◆ Work task ◆
Reproduce the listing that follows with no differences at all.

◆ Data provided ◆

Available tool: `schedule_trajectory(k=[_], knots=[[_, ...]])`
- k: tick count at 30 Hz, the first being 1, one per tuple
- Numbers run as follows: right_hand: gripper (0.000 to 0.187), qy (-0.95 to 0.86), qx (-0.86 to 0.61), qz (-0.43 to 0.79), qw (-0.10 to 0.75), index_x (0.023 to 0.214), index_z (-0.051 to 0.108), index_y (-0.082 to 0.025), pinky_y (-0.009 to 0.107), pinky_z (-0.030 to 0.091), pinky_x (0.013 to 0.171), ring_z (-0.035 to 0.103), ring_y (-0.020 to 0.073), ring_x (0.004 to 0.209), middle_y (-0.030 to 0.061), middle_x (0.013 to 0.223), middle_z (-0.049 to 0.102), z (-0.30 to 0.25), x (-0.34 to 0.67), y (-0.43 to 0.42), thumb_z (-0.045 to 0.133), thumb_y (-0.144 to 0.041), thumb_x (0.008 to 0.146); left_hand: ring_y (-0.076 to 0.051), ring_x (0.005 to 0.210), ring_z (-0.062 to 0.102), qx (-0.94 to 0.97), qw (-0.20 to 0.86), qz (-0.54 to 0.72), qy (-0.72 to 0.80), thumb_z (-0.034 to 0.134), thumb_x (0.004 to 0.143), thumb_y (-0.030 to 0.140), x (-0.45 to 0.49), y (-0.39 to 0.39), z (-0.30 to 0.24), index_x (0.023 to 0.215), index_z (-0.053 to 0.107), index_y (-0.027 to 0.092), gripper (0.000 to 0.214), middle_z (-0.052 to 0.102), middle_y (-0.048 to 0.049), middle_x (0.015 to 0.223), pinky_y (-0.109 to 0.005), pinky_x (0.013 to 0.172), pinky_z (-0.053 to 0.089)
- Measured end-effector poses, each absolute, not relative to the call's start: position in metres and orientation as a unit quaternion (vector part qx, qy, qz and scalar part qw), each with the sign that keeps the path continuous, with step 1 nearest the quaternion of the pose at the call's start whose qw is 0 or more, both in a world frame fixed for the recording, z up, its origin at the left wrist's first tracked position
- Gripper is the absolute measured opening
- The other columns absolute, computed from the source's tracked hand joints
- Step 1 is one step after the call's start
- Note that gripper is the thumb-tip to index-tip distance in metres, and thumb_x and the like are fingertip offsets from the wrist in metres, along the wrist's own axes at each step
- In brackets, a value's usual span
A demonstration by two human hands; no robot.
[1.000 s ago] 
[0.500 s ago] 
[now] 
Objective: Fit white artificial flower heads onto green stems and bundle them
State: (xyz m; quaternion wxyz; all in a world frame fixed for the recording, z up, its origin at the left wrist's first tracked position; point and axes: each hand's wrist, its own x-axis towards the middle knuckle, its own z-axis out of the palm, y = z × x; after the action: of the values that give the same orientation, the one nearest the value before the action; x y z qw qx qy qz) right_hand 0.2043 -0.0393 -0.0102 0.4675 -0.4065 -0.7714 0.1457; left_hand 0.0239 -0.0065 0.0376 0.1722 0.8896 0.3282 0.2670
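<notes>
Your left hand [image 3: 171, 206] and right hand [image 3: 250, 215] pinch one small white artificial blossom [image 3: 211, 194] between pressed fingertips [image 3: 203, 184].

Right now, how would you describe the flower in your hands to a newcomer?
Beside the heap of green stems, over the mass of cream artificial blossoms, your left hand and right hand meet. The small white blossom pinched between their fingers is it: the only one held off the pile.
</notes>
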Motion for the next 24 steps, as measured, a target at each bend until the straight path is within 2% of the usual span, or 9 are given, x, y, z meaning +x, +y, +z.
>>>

◆ Exercise response ◆
Available tool: `schedule_trajectory(k=[_], knots=[[_, ...]])`
- k: tick count at 30 Hz, the first being 1, one per tuple
- Numbers run as follows: right_hand: gripper (0.000 to 0.187), qy (-0.95 to 0.86), qx (-0.86 to 0.61), qz (-0.43 to 0.79), qw (-0.10 to 0.75), index_x (0.023 to 0.214), index_z (-0.051 to 0.108), index_y (-0.082 to 0.025), pinky_y (-0.009 to 0.107), pinky_z (-0.030 to 0.091), pinky_x (0.013 to 0.171), ring_z (-0.035 to 0.103), ring_y (-0.020 to 0.073), ring_x (0.004 to 0.209), middle_y (-0.030 to 0.061), middle_x (0.013 to 0.223), middle_z (-0.049 to 0.102), z (-0.30 to 0.25), x (-0.34 to 0.67), y (-0.43 to 0.42), thumb_z (-0.045 to 0.133), thumb_y (-0.144 to 0.041), thumb_x (0.008 to 0.146); left_hand: ring_y (-0.076 to 0.051), ring_x (0.005 to 0.210), ring_z (-0.062 to 0.102), qx (-0.94 to 0.97), qw (-0.20 to 0.86), qz (-0.54 to 0.72), qy (-0.72 to 0.80), thumb_z (-0.034 to 0.134), thumb_x (0.004 to 0.143), thumb_y (-0.030 to 0.140), x (-0.45 to 0.49), y (-0.39 to 0.39), z (-0.30 to 0.24), index_x (0.023 to 0.215), index_z (-0.053 to 0.107), index_y (-0.027 to 0.092), gripper (0.000 to 0.214), middle_z (-0.052 to 0.102), middle_y (-0.048 to 0.049), middle_x (0.015 to 0.223), pinky_y (-0.109 to 0.005), pinky_x (0.013 to 0.172), pinky_z (-0.053 to 0.089)
- Measured end-effector poses, each absolute, not relative to the call's start: position in metres and orientation as a unit quaternion (vector part qx, qy, qz and scalar part qw), each with the sign that keeps the path continuous, with step 1 nearest the quaternion of the pose at the call's start whose qw is 0 or more, both in a world frame fixed for the recording, z up, its origin at the left wrist's first tracked position
- Gripper is the absolute measured opening
- The other columns absolute, computed from the source's tracked hand joints
- Step 1 is one step after the call's start
- Note that gripper is the thumb-tip to index-tip distance in metres, and thumb_x and the like are fingertip offsets from the wrist in metres, along the wrist's own axes at each step
- In brackets, a value's usual span
A demonstration by two human hands; no robot.
[1.000 s ago] 
[0.500 s ago] 
[now] 
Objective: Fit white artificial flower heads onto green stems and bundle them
State: (xyz m; quaternion wxyz; all in a world frame fixed for the recording, z up, its origin at the left wrist's first tracked position; point and axes: each hand's wrist, its own x-axis towards the middle knuckle, its own z-axis out of the palm, y = z × x; after the action: of the values that give the same orientation, the one nearest the value before the action; x y z qw qx qy qz) right_hand 0.2043 -0.0393 -0.0102 0.4675 -0.4065 -0.7714 0.1457; left_hand 0.0239 -0.0065 0.0376 0.1722 0.8896 0.3282 0.2670
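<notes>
Your left hand [image 3: 171, 206] and right hand [image 3: 250, 215] pinch one small white artificial blossom [image 3: 211, 194] between pressed fingertips [image 3: 203, 184].

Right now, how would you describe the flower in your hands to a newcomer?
Beside the heap of green stems, over the mass of cream artificial blossoms, your left hand and right hand meet. The small white blossom pinched between their fingers is it: the only one held off the pile.
</notes>
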Motion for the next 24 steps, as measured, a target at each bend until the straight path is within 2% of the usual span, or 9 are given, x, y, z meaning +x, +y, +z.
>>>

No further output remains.